La directive européenne sur la transparence salariale (UE 2023/970), adoptée définitivement le 10 mai 2023 et publiée au Journal officiel de l’Union européenne le 17 mai, s’inscrit dans la stratégie globale de l’UE pour parvenir à « l’égalité de rémunération pour un travail de même valeur » entre femmes et hommes. Malgré des cadres législatifs existants, l’écart de salaire moyen entre les sexes persiste partout en Europe, estimé à environ 13% en moyenne, et parfois bien plus selon les secteurs ou les statuts.
Cette directive vise à instaurer une nouvelle culture de la transparence et de l’équité salariale au sein de tous les États membres de l’Union, en imposant des obligations précises et étendues aux employeurs privés et publics.
Les principaux objectifs sont :
- Combattre les discriminations : En garantissant à chaque candidat et collaborateur l’accès à l’information salariale, la directive veut éliminer les écarts basés sur le sexe, souvent dus
à des biais dans les recrutements, les promotions ou la négociation salariale. - Mettre fin à la « négociation à l’aveugle » : Jusqu’à présent, nombre de salariés ignoraient à combien s’élevait la rémunération pour un poste équivalent au leur, ce qui pouvait perpétuer des inégalités historiques. Désormais, l’employeur devra afficher la fourchette de rémunération dès l’offre d’emploi et répondre aux demandes d’informations sur les salaires versés à des personnes de même catégorie.
- Transparence dès l’embauche : Il devient interdit de demander à un candidat son niveau de salaire antérieur, ce qui permet de ne pas reproduire mécaniquement des inégalités passées. Les salaires proposés doivent être fondés sur des critères objectifs, directement liés au poste et indépendants du sexe du candidat.
- Droit individuel à l’information : Chaque salarié peut demander, une fois par an, la communication du salaire moyen des personnes de même catégorie, ventilé par genre, ainsi que les critères d’évolution salariale et professionnelle. Cela encourage la mobilisation collective et le dialogue social au sein des équipes.
Un reporting obligatoire est prévu :
- Pour les entreprises de plus de 250 salariés, la publication annuelle d’indicateurs sur les écarts de rémunération et l’accès aux promotions est obligatoire.
- Les structures comptant 100 à 249 salariés devront transmettre ces données tous les trois ans.
- Une attention particulière est portée à la notion de « catégories d’emplois de valeur égale », qui doit être définie de manière transparente et non-discriminante.
- Mesures correctives : Dès que l’écart salarial excède 5% sans justification objective, l’employeur devra engager des mesures correctrices rapidement. Les instances représentatives du personnel seront associées à ce processus, ce qui donne au dialogue social un rôle central.

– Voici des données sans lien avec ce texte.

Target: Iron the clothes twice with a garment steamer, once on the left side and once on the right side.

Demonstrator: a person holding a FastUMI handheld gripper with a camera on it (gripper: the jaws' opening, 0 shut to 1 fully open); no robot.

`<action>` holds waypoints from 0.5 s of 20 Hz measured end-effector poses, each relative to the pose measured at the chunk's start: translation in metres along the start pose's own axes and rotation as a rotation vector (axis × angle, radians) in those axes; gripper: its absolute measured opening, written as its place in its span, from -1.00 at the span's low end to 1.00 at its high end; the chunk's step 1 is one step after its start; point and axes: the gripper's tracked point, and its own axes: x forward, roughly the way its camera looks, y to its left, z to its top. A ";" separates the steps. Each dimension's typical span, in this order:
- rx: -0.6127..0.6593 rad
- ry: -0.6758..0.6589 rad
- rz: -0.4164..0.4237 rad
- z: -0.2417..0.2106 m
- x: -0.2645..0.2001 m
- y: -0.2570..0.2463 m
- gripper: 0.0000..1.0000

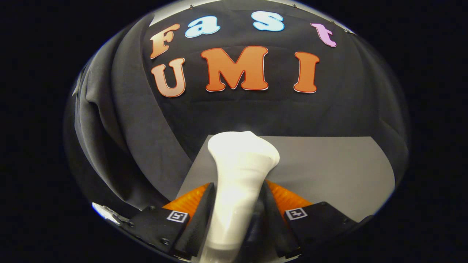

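A: In the gripper view, what are the fingers doing?

B: The gripper (236,215) is clamped on the garment steamer (239,175). Both fingers press against its white handle from either side, so the jaws stand only as far apart as the handle is wide.

A: And where does the steamer sit?

B: It stands between the fingers and rises ahead of them, its handle narrow at the grip and flaring into a wider head beyond the fingertips. The head hangs over a grey surface (329,171), though whether it touches cannot be told.

A: Any containers?

B: No. Dark cloth (139,138) drapes behind and beside the surface.

A: Any writing?

B: Each finger carries a small square marker (177,216) with a black-and-white pattern, not legible text.
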 end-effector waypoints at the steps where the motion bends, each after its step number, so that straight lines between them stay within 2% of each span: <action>1: 0.004 -0.005 0.014 0.001 0.005 0.002 0.55; 6: 0.036 -0.037 0.020 0.003 -0.001 0.001 0.13; 10: 0.052 -0.141 0.010 0.027 -0.032 0.006 0.10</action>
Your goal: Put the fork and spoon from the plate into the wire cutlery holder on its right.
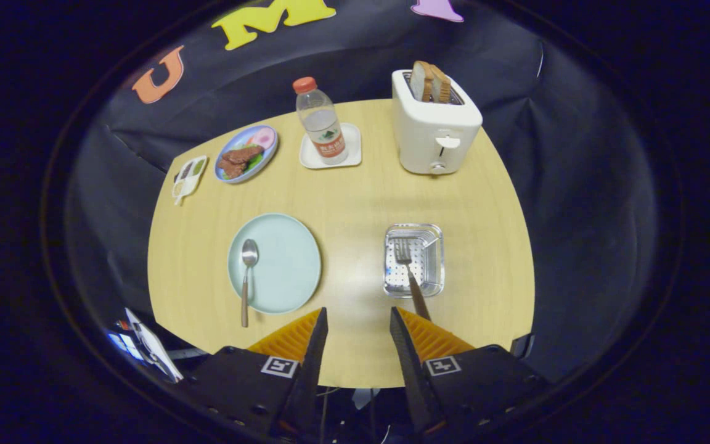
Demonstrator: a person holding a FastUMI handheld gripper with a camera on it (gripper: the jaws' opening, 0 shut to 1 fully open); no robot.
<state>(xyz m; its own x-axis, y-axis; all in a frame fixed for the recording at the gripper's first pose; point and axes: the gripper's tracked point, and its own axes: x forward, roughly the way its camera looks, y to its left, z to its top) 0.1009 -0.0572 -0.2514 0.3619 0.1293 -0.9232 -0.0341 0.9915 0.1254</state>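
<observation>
Fingers of the gripper (358,317) stand spread with nothing between them, raised over the near edge of the round pale wooden table (355,197). Ahead and to their left, the steel spoon (247,271) lies on the left part of the round pale-green plate (287,265), bowl away, handle reaching past the plate's near rim. To the right, the steel fork (409,271) already rests in the square perforated metal cutlery holder (413,259), tines down inside, handle leaning out over the near wall toward the right finger. I judge the spoon is next: come in over the overhanging handle, straddle it crosswise, and close low for a firm pinch.
</observation>
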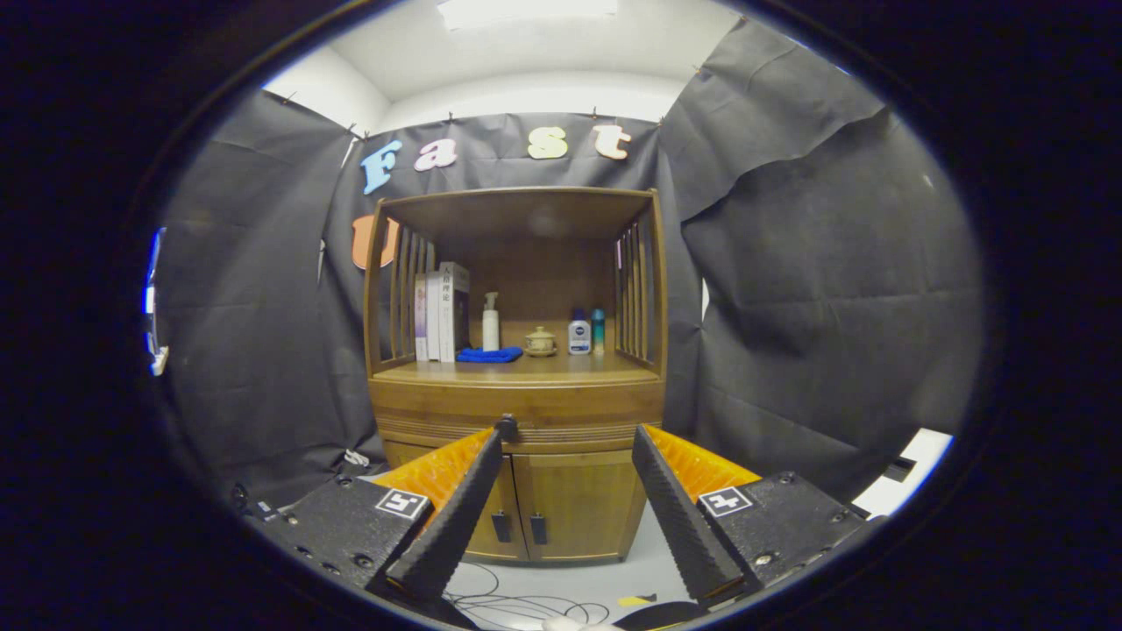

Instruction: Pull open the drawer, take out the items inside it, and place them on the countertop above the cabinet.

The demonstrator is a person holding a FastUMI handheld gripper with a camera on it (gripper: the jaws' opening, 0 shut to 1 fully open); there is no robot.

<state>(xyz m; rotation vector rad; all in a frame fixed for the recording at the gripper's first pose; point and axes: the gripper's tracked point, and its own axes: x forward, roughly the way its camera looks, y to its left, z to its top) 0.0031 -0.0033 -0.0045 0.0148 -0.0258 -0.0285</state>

- Sanctions et renversement de la charge de la preuve : En cas de litige, l’employeur devra prouver que la différence de traitement n’est pas liée au genre. Des sanctions financières ou administratives sont prévues si l’obligation de transparence ou de correction n’est pas respectée.

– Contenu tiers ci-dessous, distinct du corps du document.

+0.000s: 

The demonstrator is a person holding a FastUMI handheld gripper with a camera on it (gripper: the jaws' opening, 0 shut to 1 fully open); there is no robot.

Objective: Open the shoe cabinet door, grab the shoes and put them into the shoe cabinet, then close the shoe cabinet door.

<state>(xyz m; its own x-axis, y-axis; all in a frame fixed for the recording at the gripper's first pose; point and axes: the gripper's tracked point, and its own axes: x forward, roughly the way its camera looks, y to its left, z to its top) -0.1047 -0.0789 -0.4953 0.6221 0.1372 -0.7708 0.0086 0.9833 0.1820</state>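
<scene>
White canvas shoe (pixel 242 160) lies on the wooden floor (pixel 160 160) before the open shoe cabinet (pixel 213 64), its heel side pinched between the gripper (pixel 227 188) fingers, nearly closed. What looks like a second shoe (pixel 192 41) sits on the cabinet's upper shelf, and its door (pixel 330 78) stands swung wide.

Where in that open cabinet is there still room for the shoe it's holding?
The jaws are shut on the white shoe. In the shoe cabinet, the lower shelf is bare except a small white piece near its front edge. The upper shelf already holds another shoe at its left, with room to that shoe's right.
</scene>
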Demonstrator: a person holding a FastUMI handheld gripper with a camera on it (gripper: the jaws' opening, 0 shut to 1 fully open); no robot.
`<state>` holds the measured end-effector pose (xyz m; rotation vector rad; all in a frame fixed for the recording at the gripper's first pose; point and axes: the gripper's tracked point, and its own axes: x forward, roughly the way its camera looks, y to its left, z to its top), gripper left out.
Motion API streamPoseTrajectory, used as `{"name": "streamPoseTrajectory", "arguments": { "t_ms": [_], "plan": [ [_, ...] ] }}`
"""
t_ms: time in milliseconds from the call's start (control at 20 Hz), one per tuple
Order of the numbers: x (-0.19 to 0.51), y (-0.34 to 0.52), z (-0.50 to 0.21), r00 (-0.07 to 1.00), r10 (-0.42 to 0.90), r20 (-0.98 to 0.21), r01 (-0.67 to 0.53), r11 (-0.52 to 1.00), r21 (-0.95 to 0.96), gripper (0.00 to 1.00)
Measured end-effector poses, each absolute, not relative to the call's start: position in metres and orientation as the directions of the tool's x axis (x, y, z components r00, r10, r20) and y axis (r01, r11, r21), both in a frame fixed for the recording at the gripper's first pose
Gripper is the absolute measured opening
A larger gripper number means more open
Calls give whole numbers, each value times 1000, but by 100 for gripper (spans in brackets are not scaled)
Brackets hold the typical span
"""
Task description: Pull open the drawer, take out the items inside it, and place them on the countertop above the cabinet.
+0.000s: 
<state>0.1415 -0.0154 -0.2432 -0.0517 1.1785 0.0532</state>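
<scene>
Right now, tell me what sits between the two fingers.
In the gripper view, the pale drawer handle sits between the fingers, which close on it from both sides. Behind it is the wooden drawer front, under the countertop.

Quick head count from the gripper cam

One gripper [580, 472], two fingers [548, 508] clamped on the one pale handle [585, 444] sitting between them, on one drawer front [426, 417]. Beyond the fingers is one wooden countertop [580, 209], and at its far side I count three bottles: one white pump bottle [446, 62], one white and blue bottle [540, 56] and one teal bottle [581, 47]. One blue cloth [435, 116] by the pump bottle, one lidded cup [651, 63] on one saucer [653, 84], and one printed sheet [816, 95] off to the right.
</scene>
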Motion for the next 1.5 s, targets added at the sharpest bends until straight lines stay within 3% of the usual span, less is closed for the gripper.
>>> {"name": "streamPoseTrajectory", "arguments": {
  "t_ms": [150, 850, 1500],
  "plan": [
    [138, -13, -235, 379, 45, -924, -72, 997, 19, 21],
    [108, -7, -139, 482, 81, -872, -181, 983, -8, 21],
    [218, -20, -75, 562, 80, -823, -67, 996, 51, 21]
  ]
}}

Le calendrier de mise en œuvre :
Les États membres doivent transposer la directive avant le 7 juin 2026. Les entreprises devront adapter progressivement leurs process et outils RH pour répondre à ces nouvelles exigences, sous le contrôle d’autorités nationales.
La CFTC salue cette directive, qu’elle considère beaucoup plus complète et exigeante que l’actuel index de l’égalité professionnelle.

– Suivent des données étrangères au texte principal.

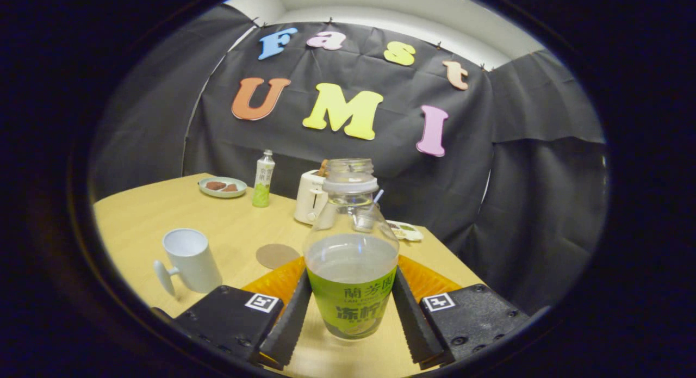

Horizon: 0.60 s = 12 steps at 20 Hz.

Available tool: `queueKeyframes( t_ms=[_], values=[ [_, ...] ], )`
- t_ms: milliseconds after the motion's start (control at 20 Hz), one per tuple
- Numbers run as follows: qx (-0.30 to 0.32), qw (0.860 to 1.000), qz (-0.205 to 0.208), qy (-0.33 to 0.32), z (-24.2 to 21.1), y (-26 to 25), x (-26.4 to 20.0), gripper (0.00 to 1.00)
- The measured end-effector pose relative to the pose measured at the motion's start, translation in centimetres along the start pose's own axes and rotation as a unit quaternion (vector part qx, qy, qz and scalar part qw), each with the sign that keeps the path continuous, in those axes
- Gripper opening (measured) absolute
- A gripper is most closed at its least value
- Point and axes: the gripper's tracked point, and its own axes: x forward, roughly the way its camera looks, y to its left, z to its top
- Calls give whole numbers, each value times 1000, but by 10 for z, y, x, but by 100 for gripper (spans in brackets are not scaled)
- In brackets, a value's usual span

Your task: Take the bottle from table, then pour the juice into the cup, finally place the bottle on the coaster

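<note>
risk of spill: the bottle [351,258] stood uncapped with its mouth open, so any tilt before it was over the cup [188,260] would likely have sent juice onto the desk [228,225].
risk of slip: the tongs [350,307] met the bottle low on its green label, under the wide shoulder; a loose hold there could have let the smooth wall turn or slide once the bottle was lifted and tipped.
risk of collision: the cup sat close off to the left of the tongs, handle turned toward them; a wide swing with the bottle might have knocked it.
risk at the pour: the liquid reached only about the shoulder, so a steep tip would have been needed, and a fast one could have overshot the cup's rim.
tongs: parted to about the bottle's width, one finger along each side of the label; they looked to be touching the wall, but whether both pressed on it i could not tell.
bottle: upright on the desk, directly between the two fingers, its base a little ahead of the finger roots and its neck rising above them.
cup: upright and apparently empty, left of the left finger.
coaster [277,255]: flat on the desk just beyond the fingers, between cup and bottle, with nothing on it.
stage: judged as the take step, the bottle not yet lifted.
</note>
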Motion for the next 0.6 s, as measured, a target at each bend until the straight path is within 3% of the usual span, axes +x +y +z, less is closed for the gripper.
queueKeyframes(
  t_ms=[350,600],
  values=[
    [-94,995,-36,-4,14,10,-6,82],
    [-225,972,-61,-17,23,25,-1,82]
  ],
)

Pour nous, la directive européenne sur la transparence salariale constitue une opportunité de rééquilibrage du marché du travail et de promotion de l’égalité réelle. Nous espérons une transposition ambitieuse en droit français, intégrant une concertation approfondie avec les syndicats pour garantir l’efficacité du dispositif et les droits des salariés.
Ce texte est donc une étape importante, qu’il faut accompagner de mesures concrètes et d’un dialogue social renforcé, afin de transformer durablement les modes de rémunération dans l’entreprise et offrir à chacun, sans distinction de genre, la juste reconnaissance de son travail.